→ **INSTRUCTIONS TO FOLLOW**
Only lines holding the word "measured" are wanted. Copy them from the listing below.

------ DATASET EXTRACT ------

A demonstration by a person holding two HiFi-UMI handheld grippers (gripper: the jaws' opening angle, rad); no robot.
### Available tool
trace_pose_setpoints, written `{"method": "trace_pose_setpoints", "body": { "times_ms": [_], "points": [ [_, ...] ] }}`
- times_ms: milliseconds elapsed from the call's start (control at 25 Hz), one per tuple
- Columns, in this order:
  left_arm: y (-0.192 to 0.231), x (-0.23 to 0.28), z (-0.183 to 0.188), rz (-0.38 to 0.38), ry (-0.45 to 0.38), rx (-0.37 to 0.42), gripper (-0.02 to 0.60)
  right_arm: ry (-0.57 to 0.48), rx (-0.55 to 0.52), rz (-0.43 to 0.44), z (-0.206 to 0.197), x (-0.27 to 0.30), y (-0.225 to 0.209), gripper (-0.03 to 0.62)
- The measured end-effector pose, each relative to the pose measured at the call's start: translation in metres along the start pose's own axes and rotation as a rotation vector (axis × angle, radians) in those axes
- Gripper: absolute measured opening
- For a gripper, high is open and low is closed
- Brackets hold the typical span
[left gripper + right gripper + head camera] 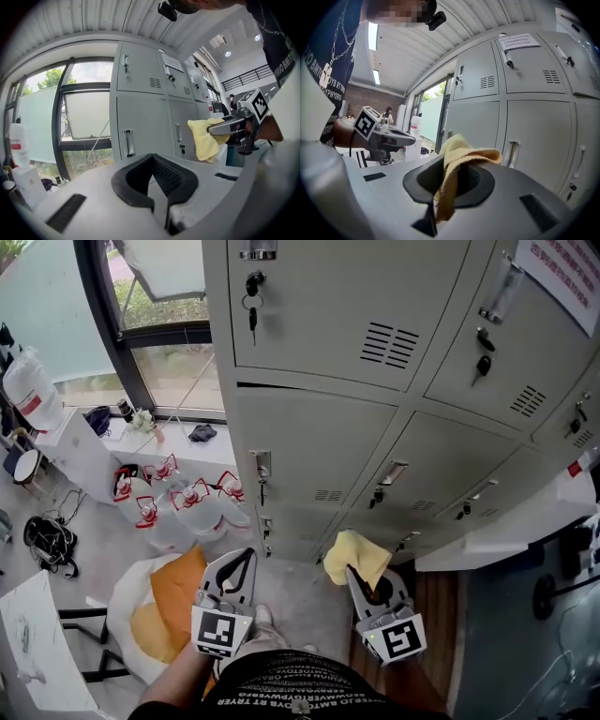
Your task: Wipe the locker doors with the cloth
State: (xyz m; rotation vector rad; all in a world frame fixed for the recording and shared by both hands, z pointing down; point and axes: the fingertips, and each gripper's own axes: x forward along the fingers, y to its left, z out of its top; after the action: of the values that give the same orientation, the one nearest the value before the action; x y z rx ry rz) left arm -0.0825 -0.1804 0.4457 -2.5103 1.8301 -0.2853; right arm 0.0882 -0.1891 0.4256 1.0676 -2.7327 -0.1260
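We hold our right gripper (366, 583) clamped on the yellow cloth (356, 554) near the grey locker doors (314, 442). Our left gripper (246, 561) is closed and empty.

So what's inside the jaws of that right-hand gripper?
A soft yellow cloth, clamped by the right gripper; it bunches above and hangs below. The jaws cover the pinched part.

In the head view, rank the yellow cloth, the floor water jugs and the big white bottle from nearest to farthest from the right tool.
1. yellow cloth, clamped in the right tool.
2. water jugs, on the floor to its left.
3. white bottle, far left by the window.
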Motion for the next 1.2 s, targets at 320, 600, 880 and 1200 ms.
{"method": "trace_pose_setpoints", "body": {
  "times_ms": [320, 600, 880, 1200],
  "points": [
    [0.03, 0.033, -0.007, -0.031, 0.024, -0.034, 0.005, -0.004, -0.016, -0.035, 0.012, 0.039, -0.017, 0.04],
    [0.062, 0.06, 0.013, -0.04, -0.038, 0.002, 0.006, -0.026, -0.019, -0.046, 0.025, 0.066, -0.021, 0.04],
    [0.081, 0.076, 0.02, -0.06, -0.025, -0.004, 0.005, -0.063, 0.003, -0.06, 0.043, 0.082, -0.022, 0.04],
    [0.091, 0.091, 0.014, -0.107, -0.02, -0.003, 0.005, -0.058, -0.023, -0.062, 0.063, 0.104, -0.015, 0.04]
  ]
}}
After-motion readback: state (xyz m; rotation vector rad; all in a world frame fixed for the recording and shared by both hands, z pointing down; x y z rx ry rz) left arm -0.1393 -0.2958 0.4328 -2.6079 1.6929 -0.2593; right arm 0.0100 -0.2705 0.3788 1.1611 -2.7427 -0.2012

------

→ **OUTPUT OF THE TASK**
- The measured end-effector pose, each relative to the pose measured at the call's start: translation in metres along the start pose's own axes and rotation as a rotation vector (axis × angle, radians) in those axes
- Gripper: absolute measured opening

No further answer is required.